What's currently being used as training data
The leading sources of training data for the latest large language models (LLMs) are vast, diverse, and often publicly available datasets. These datasets are typically composed of large amounts of text data, including web crawls, books, research papers, and code repositories. Some of the most prominent sources include:
1. Common Crawl
Common Crawl is one of the largest and most widely used datasets for training LLMs. It consists of billions of web pages crawled from the internet, providing a massive amount of text data that is freely available and regularly updated. Many LLMs, such as GPT-3, LLaMA, Falcon, and others, heavily rely on Common Crawl due to its size and diversity[4][5].
2. The Pile
The Pile is another major dataset used for training LLMs. It is an 800 GB corpus curated from 22 diverse sources such as academic papers, books, and web content. The Pile is designed to enhance generalization across different domains and has been used in models like GPT-Neo and OPT[3].

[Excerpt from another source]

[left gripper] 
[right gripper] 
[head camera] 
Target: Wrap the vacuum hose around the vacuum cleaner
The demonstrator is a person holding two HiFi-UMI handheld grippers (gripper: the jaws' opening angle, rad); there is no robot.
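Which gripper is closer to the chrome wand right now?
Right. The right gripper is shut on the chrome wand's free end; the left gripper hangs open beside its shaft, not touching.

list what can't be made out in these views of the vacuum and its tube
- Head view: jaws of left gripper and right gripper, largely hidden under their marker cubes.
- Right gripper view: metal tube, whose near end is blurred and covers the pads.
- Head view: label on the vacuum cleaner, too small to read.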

3. C4 (Colossal Clean Crawled Corpus)
C4 is derived from Common Crawl but undergoes extensive cleaning to remove non-natural language data (e.g., gibberish text). It is a 750 GB English corpus that has been used in models like T5 and MPT-7B[3].
4. RefinedWeb
RefinedWeb is a dataset that offers over 5 trillion tokens of textual data, with a focus on high-quality content. It was developed for models like Falcon-40B and provides a more curated version of web crawl data[3].
5. Wikipedia
Wikipedia datasets are commonly used for training LLMs due to their structured nature and high-quality content across various languages. This dataset has been utilized in many models to provide factual knowledge and improve generalization[3].
6. Specialized Datasets
In addition to general web data, specialized datasets are also increasingly important:
- Starcoder Data: A dataset focused on programming languages with 783 GB of code from GitHub and Jupyter Notebooks[3].
- OpenMathInstruct-1: A dataset combining natural language instructions with Python code for solving math problems[1].
- BookCorpus: A dataset containing text from unpublished books, used in models like RoBERTa and XLNet[3].
- ROOTS: A multilingual dataset curated from 59 languages, used to train the BLOOM model[3].
7. Synthetic Data
Synthetic datasets like Cosmopedia are also becoming more common. These datasets are generated artificially but are designed to mimic real-world text patterns and provide additional diversity in training data[1].
Overall, the leading sources of training data for LLMs are large-scale web crawls (especially Common Crawl), curated corpora like The Pile and C4, as well as specialized or synthetic datasets tailored to specific tasks such as programming or mathematics. These datasets ensure that LLMs can generalize across various domains while maintaining high performance on specific tasks.
The above text was generated by a large language model (LLM) and its accuracy has not been validated. This page is part of 'LLMs-on-LLMs,' a Github repository by Daniel Rosehill which explores how curious humans can use LLMs to better their understanding of LLMs and AI. However, the information should not be regarded as authoritative and given the fast pace of evolution in LLM technology will eventually become deprecated. This footer was added at 16-Nov-2024.